Voici un livre éprouvant, mais qui a certainement dû marquer les esprits lors de sa parution il y a 30 ans de cela !
Écrit en 1973, soutenu par Philip K Dick, l'ouvrage n'avait pourtant pas trouvé éditeur à son pied avant 1984, signe que déjà à l'époque, son contenu gênait aux entournures.
On a pu parler de roman Cyberpunk (il est sorti un an avant Neuromancien), mais K. W. Jeter s'en défend dans la post-face du roman, qui contient une interview de l'auteur, et on ne peut pas vraiment lui donner tort puisque le roman fait pus penser à la SF sociale / sociologique d'un Brunner qu'aux univers ultra interfacé d'un Gibson.
La confusion est facilitée par la proximité calendaire des deux parutions (1984 pour Dr Adder, 1985 pour Neuromancien), mais le texte de Jeter est plus ancien de onze ans.
Alors de quoi est-il question exactement ?
On est face à une plongée dans une Amérique, et surtout un Los Angeles en pleine déliquescence, tiraillée entre une moralité religieuse prônée par le prêcheur télévisé Mox d'une part, et l'assouvissement de ses fantasmes sexuels même (et surtout) les plus inavouables, par le fameux docteur Adder, chirurgien plastique de génie de l'autre.
Les deux hommes se détestent cordialement, et chacun d'entre eux règne sur sa partie de L.A. Sans surprise, une bonne partie du roman va reposer sur cet antagonisme.
Contrairement à ce qu'on pourrait croire, le personnage principal du roman, ou en tout cas celui que l'on suit de A à Z n'est pas le docteur Adder, même si ce dernier y occupe une place importante. Le personnage principal est un jeune homme arrivant à L.A. depuis son Arizona natal, et il découvre la ville dépravée en même temps que nous, ce qui permet une familiarisation en douceur avec cette ville bien particulière.
Le roman est résolument trash. La société américaine, qu'elle suive la voie morale ou hédoniste (on pourrait presque dire entropiste), repose sur l'usage de drogues ou de psychotropes. Le sexe est lui aussi omniprésent, tous les goûts, toutes les perversions pouvant trouver leur content.
La plupart des fantasmes enfouis, le bon docteur Adder les fait ressortir grâce à une drogue de synthèse lui permettant de les dévoiler. Et force est de constater que ce n'est pas joli-joli. Femmes amputées, sexes remodelés, junk-sexe (rapport avec des femmes / hommes tellement défoncés qu'ils ne se rendent même pas compte qu'on les baise)... les réjouissances ne manquent pas.

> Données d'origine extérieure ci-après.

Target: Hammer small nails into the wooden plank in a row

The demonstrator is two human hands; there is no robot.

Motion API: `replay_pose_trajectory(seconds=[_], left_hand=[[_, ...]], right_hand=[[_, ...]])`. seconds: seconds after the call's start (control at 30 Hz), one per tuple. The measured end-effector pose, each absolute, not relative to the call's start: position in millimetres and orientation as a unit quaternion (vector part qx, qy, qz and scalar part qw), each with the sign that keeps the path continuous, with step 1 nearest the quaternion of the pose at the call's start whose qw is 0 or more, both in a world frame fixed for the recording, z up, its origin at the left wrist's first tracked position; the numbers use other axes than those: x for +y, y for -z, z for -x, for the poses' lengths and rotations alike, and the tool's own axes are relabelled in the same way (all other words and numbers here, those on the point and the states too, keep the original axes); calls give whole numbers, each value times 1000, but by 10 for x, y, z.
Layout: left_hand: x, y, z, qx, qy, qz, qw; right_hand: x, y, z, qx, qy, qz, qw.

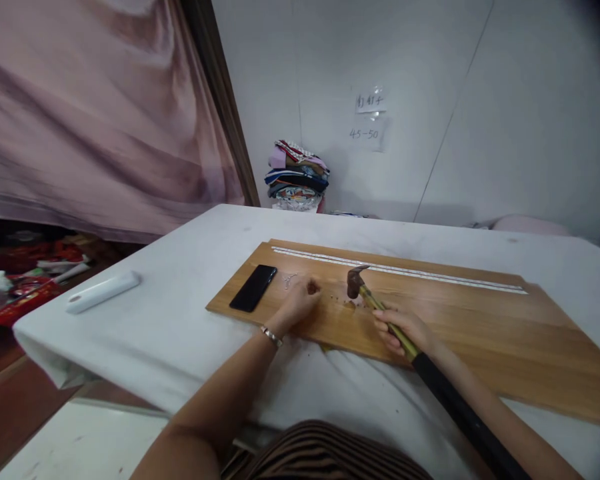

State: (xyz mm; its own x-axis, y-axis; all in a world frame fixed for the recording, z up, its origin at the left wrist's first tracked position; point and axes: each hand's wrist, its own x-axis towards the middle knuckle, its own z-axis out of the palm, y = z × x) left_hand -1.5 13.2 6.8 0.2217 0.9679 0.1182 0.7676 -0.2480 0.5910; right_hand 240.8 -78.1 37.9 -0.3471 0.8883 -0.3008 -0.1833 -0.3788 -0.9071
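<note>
A long wooden board (480, 320) lies on a table covered with a white cloth (180, 320). My right hand (403, 330) is closed round the yellow shaft of a claw hammer (357, 280), whose head rests on the board. My left hand (300, 300) rests on the board to the left of the hammer head, fingers curled together in a pinch; what they hold is too small to make out. A few small nails (289, 280) lie just left of that hand. A black phone (253, 287) lies on the board's left end.
A white strip (400, 269) runs along the board's far edge. A white remote-like bar (103, 291) lies on the cloth at the left. Folded clothes (297, 175) are stacked by the wall, under two paper notes (369, 117). A pink curtain (95, 113) hangs at the left.
</note>
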Motion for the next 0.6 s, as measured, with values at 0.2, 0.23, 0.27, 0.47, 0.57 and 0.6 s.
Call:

Mais il serait vain de limiter ce roman au au cocktail Sexe / drogue de cet L.A. des plaisirs. Comme dit précédemment, c'est le côté sociologique et social qui ressort du roman, avec cette vision ultra sombre de l'Amérique à venir qui est en fait (Jeter le dit lui-même dans l'interview de fin de livre) une vision poussée à l'extrême de l'Amérique contemporaine du roman (1973 donc).
Il cite même, en préambule du roman un extrait du courrier des lecteurs de Penthouse où il était demandé davantage de clichés de femmes amputées, preuve que son Amérique fictionnelle n'était pas si loin...
L'écriture est donc directe, brutale, et sans faux semblants. Cette Los Angeles est puante, sale, névrosée, et suinte du désespoir de sa population. Peu, voire pas de personnages positifs dans ce livre. Le narrateur se fait balloter par les évènements, Adder est un mégalomane cynique, Mox un manipulateur sans cœur, les personnes soi-disant morales sont aussi abjectes que les gens qu'elle critiquent, bref, on rit on s'amuse !
Malgré ce caractère très sombre, le roman est plaisant de part la qualité de l'écriture et l'humour grinçant qui s'en dégage.
Un très bon roman, qu'il faut néanmoins aborder avec le cœur bien accroché.